• Work instruction: Give the data again in full, without pictures.

• The data:
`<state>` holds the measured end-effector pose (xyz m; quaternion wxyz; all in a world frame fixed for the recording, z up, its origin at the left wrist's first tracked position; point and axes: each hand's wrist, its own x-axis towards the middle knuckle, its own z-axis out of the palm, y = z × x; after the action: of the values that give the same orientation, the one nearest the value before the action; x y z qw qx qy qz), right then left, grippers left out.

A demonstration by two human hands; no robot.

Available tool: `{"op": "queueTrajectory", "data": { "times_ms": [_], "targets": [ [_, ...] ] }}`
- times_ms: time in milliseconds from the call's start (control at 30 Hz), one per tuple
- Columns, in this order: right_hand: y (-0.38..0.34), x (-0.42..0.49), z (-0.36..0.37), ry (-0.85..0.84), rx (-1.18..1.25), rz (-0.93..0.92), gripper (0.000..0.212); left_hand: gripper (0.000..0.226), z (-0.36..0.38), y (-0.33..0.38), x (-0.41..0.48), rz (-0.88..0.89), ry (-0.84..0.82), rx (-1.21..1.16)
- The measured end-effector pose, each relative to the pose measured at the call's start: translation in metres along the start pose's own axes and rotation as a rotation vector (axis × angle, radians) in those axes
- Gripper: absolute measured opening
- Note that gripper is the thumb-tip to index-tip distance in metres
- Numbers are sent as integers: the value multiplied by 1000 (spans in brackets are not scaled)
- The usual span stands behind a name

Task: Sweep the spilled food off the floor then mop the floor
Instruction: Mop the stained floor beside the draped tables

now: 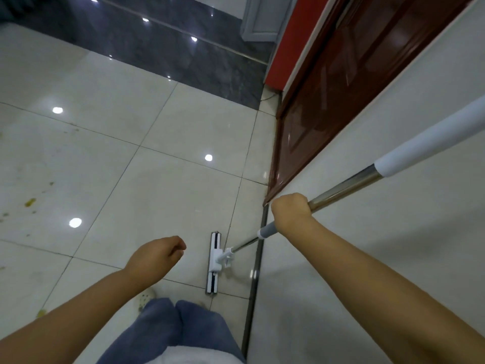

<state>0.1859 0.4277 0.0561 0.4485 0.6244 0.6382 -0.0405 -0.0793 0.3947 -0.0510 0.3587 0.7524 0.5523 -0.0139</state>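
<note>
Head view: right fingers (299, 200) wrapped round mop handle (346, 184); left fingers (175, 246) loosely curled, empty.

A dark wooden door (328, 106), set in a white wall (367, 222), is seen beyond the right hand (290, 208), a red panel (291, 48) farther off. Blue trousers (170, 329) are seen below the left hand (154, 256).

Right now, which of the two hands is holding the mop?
The right hand: its fingers grip the mop handle on the metal part. The left hand hangs loosely curled over the tiled floor and holds nothing.
</note>
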Motion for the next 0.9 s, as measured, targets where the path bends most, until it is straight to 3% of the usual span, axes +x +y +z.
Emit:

• Exercise response:
`<state>` holds the measured end-effector pose (xyz m; quaternion wxyz; all in a world frame fixed for the recording, z up, its origin at the left wrist's first tracked position; point and axes: each hand's wrist, its own x-axis towards the middle knuckle, its own z-axis out of the palm, y = z × x; after the action: of the values that give the same orientation, the one nearest the value before the action; x y z qw qx qy qz), right then left, grippers left out.

A demonstration by two human hands; no robot.

Available tool: `{"op": "queueTrajectory", "data": { "times_ms": [_], "targets": [ [_, ...] ] }}`
- times_ms: time in milliseconds from the call's start (control at 30 Hz), one per tuple
- Columns, in this order: right_hand: y (-0.38..0.34), x (-0.42..0.49), z (-0.36..0.37), ry (-0.85..0.84), rx (-1.18..1.25), rz (-0.93..0.92), gripper (0.000..0.212); left_hand: gripper (0.000..0.226), z (-0.36..0.38), y (-0.33..0.38), x (-0.41..0.48), rz (-0.88..0.89), ry (-0.84..0.82), rx (-1.21..1.16)
- The measured end-effector pose, each relative to the pose measured at the call's start: translation in metres along the start pose's own axes and rotation as a rotation vector (axis × angle, radians) in those axes
- Gripper: absolute measured opening
- Note that gripper is the thumb-tip to index-tip distance in metres
- Numbers are sent as integers: the value multiplied by 1000 (spans in brackets are not scaled)
- The usual span stands behind a name

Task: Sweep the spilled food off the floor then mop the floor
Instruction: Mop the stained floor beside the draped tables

now: 

<state>0.1859 0.4277 0.0561 0.4485 0.6244 0.6382 -0.0405 -0.0793 0.3947 -0.0510 0.3587 0.7524 0.5523 -0.0139</state>
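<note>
Head view: right fingers (299, 200) wrapped round mop handle (346, 184); left fingers (175, 246) loosely curled, empty.

A dark wooden door (328, 106), set in a white wall (367, 222), is seen beyond the right hand (290, 208), a red panel (291, 48) farther off. Blue trousers (170, 329) are seen below the left hand (154, 256).

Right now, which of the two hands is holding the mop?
The right hand: its fingers grip the mop handle on the metal part. The left hand hangs loosely curled over the tiled floor and holds nothing.
</note>
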Motion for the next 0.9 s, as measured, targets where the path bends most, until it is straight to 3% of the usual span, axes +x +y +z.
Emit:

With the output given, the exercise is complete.